Question

The energy required to ionize a hydrogen-like ion in its ground state is $9$ Rydbergs. What is the wavelength of the radiation emitted when the electron in this ion jumps from the second excited state to the ground state?

• A. 8.6
• B. 11.4
• C. 24.2
• D. 35.8

Answer 1

The correct option is B

11.4

Step 1: Given data:

1. Ionization energy = $9Rydbergs$.
2. $1Rydbergs=13.6\mathrm{eV}$

Step 2: Formula used:

Ionization energy $=R{Z}^2$……(1)

According to Bohr's theory, the wavelength can be calculated as,

$\frac{1}{\lambda }=R{Z}^2(\frac{1}{{n_1}^2}-\frac{1}{{n_2}^2})$
(Where $R$ is Rydberg constant having value $1.0973\times {10}^7{m}^{-1}$,$Z$ is the charge of the nucleus, $n_1,n_2$ are ground and second exciting states respectively.)

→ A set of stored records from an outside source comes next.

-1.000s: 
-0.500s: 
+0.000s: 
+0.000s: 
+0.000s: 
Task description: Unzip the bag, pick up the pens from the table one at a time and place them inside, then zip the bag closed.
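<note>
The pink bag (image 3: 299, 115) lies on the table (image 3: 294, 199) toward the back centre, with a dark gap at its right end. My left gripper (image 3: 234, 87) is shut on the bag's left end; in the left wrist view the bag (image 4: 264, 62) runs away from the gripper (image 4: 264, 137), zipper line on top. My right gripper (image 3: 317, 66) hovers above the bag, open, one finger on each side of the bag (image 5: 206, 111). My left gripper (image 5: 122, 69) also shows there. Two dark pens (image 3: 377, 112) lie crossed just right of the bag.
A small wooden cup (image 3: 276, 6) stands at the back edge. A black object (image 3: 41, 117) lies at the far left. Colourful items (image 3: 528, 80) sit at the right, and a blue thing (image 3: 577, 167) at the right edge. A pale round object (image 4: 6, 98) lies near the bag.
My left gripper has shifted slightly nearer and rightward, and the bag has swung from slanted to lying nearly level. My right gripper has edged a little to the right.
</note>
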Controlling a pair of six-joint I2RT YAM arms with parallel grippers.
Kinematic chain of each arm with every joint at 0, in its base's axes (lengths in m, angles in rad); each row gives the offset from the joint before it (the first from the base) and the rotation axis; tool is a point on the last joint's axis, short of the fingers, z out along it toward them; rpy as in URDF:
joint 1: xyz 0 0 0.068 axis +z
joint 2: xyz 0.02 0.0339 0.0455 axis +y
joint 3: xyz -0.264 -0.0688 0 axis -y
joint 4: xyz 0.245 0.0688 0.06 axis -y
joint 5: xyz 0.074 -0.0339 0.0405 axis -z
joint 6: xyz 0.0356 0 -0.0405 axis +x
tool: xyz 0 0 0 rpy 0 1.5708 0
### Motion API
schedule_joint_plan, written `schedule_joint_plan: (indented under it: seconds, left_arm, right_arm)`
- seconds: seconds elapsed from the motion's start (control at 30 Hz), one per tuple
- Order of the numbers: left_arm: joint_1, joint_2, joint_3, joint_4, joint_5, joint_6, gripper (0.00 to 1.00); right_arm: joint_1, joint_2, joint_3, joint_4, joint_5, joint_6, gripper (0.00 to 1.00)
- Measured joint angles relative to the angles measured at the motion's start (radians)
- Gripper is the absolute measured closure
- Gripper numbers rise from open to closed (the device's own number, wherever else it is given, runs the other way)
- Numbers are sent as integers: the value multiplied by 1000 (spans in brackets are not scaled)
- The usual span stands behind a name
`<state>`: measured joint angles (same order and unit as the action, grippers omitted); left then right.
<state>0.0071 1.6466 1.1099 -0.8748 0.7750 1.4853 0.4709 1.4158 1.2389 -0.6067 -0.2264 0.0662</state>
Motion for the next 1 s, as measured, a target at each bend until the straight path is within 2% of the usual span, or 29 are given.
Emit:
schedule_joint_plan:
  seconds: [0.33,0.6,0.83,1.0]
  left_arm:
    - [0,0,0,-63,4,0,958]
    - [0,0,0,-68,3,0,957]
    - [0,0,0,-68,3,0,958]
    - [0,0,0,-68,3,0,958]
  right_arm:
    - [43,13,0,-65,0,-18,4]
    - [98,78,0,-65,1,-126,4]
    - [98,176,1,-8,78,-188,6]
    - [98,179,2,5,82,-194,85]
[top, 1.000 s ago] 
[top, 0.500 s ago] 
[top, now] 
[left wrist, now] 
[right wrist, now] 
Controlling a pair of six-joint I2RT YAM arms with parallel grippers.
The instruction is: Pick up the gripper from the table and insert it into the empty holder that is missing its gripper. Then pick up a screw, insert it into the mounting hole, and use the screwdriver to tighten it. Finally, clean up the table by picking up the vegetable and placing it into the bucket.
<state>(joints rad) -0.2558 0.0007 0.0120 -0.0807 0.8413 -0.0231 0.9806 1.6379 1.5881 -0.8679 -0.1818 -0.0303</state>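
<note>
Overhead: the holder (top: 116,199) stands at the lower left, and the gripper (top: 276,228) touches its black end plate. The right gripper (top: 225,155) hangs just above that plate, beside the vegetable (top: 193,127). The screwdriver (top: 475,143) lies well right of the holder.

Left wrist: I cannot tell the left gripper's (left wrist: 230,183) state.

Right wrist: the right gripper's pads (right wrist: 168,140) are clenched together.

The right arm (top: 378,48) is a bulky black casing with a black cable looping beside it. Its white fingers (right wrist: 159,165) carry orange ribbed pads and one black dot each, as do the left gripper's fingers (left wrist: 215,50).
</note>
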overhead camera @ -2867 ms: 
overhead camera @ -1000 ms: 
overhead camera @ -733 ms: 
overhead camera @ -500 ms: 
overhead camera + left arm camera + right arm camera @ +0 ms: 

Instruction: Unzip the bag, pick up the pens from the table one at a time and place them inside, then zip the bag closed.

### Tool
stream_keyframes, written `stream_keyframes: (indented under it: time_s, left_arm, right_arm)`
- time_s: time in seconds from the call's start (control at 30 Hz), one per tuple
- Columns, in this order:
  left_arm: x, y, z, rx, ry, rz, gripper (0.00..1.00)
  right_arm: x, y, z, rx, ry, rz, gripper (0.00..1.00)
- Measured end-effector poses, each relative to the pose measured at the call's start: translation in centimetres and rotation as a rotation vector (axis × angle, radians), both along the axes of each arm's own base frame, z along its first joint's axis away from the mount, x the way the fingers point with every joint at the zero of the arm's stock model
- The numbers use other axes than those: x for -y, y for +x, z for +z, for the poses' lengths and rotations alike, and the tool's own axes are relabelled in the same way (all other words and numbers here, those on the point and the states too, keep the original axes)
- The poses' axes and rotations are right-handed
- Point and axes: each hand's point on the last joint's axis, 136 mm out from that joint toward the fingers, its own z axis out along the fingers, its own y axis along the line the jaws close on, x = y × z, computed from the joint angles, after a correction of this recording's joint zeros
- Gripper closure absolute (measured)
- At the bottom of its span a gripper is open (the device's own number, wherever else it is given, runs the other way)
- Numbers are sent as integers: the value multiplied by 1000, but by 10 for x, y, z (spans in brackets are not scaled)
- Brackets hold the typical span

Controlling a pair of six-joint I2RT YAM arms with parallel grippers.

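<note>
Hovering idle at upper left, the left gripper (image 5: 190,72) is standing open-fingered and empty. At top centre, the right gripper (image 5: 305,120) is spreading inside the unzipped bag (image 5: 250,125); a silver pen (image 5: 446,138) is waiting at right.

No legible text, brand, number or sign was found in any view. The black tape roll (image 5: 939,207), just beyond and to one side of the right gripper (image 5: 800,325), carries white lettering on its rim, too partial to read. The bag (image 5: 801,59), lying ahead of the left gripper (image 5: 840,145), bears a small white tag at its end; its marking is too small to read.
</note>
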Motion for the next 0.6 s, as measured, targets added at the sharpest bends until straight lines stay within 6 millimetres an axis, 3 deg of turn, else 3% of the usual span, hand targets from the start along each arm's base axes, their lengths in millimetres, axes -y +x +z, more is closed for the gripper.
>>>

Step 3: Calculation of wavelength of an electron,

Ionization energy will be calculated using the formula

$\begin{array}{rcl}9R& =& R{Z}^2\\ Z& =& \sqrt{9}\\ Z& =& 3\end{array}$

Using Bohr's equation, the wavelength can be calculated as-

$\frac{1}{\lambda }=R{Z}^2(\frac{1}{{n_1}^2}-\frac{1}{{n_2}^2})$

$n_1=1$ and $n_2=3$

Putting the known values,

$$\begin{gathered} \frac{1}{\lambda }=R\left(3^2\right)(\frac{1}{1^2}-\frac{1}{3^2}) \\ \frac{1}{\lambda }=R\times 9\times \frac{8}{9} \\ \lambda =\frac{1}{8R} \\ \lambda =\frac{1}{8\times 1.0973\times {10}^7} \\ \lambda =11.4\mathrm{nm} \end{gathered}$$

The wavelength of an electron will be $\lambda =11.4nm$

Hence, option B is the correct answer.